▸ Exercise data:
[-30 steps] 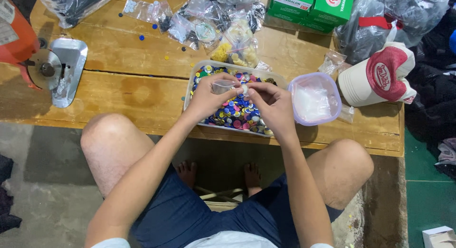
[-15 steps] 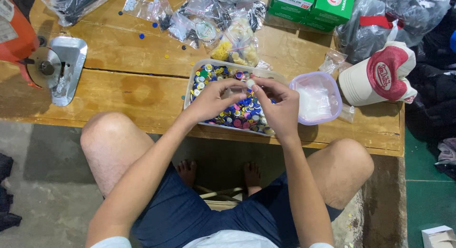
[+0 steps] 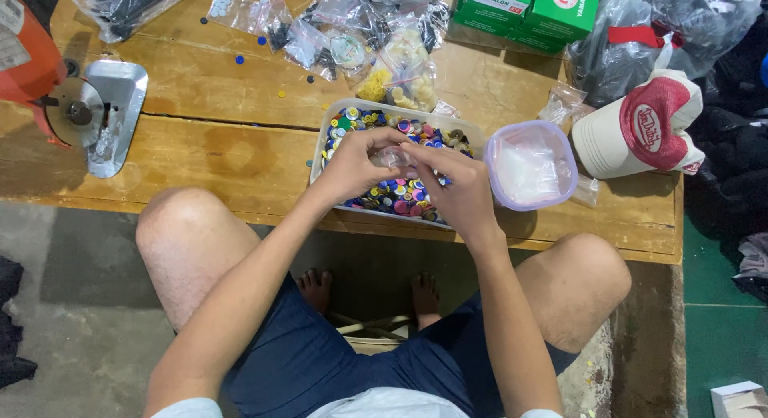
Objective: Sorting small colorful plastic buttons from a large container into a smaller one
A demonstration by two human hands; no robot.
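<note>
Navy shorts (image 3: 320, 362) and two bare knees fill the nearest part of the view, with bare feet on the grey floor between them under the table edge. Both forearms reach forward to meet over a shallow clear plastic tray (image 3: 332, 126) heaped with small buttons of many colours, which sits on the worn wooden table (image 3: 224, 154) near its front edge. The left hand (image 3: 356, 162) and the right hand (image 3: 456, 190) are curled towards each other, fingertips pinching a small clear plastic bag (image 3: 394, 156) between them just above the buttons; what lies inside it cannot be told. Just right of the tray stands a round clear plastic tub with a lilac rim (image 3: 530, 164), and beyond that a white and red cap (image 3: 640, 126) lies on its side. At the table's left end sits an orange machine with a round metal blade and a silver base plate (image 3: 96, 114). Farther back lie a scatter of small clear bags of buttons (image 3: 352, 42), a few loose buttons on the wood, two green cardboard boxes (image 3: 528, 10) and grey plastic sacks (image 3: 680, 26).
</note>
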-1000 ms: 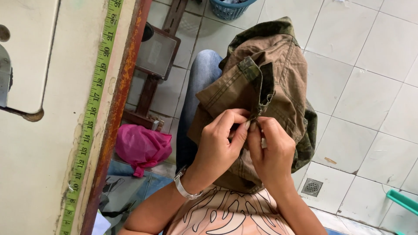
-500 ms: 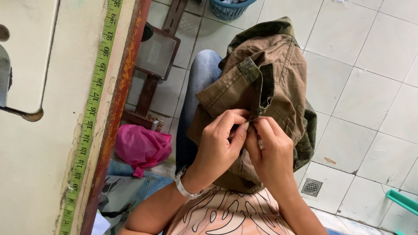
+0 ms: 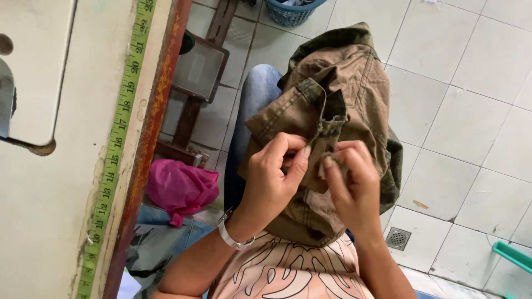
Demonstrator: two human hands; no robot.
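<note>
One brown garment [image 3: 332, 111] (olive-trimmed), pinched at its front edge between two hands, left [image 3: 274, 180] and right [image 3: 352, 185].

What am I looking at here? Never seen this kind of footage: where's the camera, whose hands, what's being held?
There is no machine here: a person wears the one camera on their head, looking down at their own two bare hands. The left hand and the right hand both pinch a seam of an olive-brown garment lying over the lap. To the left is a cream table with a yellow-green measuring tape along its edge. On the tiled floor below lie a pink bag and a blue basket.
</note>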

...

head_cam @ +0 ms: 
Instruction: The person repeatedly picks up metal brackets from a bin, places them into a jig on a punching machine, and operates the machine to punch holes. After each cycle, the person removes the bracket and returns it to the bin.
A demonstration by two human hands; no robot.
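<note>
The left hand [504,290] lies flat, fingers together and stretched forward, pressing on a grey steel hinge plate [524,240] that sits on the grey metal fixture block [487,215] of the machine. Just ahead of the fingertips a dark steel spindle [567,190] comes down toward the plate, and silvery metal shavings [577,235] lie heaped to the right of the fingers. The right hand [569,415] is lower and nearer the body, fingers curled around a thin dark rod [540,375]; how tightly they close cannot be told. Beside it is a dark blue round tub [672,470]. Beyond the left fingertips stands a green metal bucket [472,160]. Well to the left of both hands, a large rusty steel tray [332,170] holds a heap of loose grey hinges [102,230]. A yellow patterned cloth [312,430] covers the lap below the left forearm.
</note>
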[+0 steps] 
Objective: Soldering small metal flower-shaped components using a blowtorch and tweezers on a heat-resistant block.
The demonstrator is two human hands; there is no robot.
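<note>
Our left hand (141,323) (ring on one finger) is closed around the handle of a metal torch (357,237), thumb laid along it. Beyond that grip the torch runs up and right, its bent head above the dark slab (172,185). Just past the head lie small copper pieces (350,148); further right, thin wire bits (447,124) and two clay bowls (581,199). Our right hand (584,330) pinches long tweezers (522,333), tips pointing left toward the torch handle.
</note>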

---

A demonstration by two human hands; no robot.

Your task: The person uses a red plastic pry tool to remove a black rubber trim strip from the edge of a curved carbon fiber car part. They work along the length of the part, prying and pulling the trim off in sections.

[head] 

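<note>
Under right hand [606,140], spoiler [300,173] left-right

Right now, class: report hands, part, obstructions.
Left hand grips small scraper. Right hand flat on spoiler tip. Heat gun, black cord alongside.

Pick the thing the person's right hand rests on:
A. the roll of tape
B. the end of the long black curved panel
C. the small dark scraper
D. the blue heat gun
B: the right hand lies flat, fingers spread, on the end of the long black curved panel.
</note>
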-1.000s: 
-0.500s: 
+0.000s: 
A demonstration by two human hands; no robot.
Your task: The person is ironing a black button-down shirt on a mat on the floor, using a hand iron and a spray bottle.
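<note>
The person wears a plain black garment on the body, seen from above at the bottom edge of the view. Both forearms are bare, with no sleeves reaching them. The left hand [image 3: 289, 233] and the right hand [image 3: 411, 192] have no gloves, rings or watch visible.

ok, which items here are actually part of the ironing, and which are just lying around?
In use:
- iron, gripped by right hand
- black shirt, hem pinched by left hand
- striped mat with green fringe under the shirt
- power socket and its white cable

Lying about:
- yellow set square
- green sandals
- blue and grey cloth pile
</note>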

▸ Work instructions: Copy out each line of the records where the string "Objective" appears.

▸ Result:
Objective: Sorting small colorful plastic buttons from a large container into a smaller one
Objective: Soldering small metal flower-shaped components using a blowtorch and tweezers on a heat-resistant block.

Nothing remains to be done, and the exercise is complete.